## [The problem]
The required output is a verbatim transcription of the listing, pictures excluded.

## [Recorded data]
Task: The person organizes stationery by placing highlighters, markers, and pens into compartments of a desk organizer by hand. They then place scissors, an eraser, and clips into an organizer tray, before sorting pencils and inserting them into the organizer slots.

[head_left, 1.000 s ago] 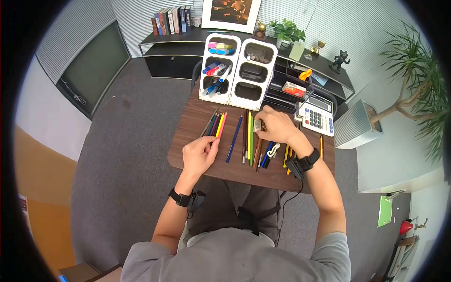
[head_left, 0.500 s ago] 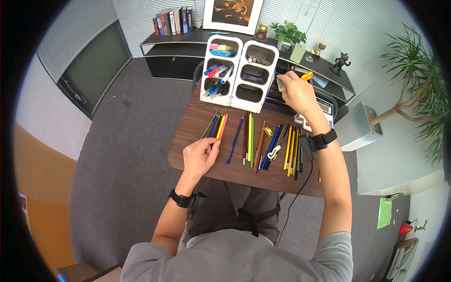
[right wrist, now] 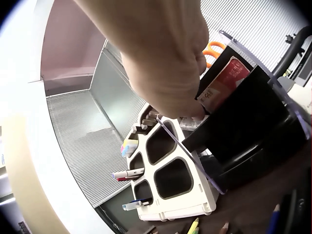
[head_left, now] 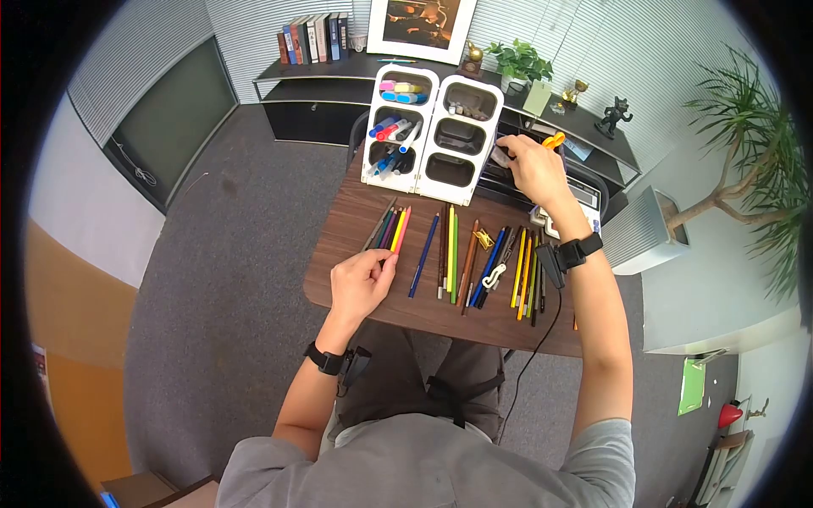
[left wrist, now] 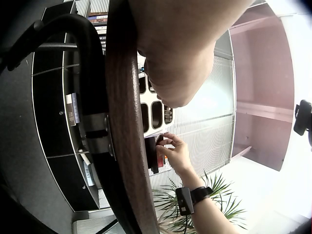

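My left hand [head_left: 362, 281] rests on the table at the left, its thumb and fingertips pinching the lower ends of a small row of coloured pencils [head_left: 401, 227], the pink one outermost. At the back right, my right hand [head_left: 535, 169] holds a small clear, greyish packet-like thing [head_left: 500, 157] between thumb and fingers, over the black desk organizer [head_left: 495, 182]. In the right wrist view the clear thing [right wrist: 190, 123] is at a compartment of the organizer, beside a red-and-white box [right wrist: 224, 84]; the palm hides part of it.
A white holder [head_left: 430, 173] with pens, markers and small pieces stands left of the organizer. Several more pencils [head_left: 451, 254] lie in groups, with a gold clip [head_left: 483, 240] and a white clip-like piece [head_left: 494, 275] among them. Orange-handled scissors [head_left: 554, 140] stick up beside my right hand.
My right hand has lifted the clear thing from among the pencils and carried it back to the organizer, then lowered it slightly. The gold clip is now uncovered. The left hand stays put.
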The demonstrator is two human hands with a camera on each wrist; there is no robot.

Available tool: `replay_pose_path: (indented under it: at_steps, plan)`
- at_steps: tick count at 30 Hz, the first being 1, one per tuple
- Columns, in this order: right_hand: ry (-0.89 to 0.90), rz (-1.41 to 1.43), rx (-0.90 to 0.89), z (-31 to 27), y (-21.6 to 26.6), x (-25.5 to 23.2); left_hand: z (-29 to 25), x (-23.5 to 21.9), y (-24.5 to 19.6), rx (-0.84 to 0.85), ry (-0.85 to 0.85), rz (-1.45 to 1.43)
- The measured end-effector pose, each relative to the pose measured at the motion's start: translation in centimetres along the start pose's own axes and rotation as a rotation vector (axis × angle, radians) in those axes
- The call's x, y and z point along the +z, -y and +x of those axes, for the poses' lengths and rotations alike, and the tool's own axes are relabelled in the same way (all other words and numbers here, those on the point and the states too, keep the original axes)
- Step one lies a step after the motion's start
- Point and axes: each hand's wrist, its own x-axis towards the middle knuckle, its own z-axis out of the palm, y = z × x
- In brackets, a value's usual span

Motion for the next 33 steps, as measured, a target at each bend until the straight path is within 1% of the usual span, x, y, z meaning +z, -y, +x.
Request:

## [Expected answer]
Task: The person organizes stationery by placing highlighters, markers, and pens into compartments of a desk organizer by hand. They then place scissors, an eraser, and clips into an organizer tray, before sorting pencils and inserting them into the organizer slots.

[head_left, 1.000 s ago] 
[head_left, 0.500 s ago] 
[right wrist, now] 
[head_left, now] 
[left wrist, now] 

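My left hand [head_left: 362, 281] rests on the table at the left, its thumb and fingertips pinching the lower ends of a small row of coloured pencils [head_left: 401, 227], the pink one outermost. At the back right, my right hand [head_left: 535, 169] holds a small clear, greyish packet-like thing [head_left: 500, 157] between thumb and fingers, over the black desk organizer [head_left: 495, 182]. In the right wrist view the clear thing [right wrist: 190, 123] is at a compartment of the organizer, beside a red-and-white box [right wrist: 224, 84]; the palm hides part of it.
A white holder [head_left: 430, 173] with pens, markers and small pieces stands left of the organizer. Several more pencils [head_left: 451, 254] lie in groups, with a gold clip [head_left: 483, 240] and a white clip-like piece [head_left: 494, 275] among them. Orange-handled scissors [head_left: 554, 140] stick up beside my right hand.
My right hand has lifted the clear thing from among the pencils and carried it back to the organizer, then lowered it slightly. The gold clip is now uncovered. The left hand stays put.
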The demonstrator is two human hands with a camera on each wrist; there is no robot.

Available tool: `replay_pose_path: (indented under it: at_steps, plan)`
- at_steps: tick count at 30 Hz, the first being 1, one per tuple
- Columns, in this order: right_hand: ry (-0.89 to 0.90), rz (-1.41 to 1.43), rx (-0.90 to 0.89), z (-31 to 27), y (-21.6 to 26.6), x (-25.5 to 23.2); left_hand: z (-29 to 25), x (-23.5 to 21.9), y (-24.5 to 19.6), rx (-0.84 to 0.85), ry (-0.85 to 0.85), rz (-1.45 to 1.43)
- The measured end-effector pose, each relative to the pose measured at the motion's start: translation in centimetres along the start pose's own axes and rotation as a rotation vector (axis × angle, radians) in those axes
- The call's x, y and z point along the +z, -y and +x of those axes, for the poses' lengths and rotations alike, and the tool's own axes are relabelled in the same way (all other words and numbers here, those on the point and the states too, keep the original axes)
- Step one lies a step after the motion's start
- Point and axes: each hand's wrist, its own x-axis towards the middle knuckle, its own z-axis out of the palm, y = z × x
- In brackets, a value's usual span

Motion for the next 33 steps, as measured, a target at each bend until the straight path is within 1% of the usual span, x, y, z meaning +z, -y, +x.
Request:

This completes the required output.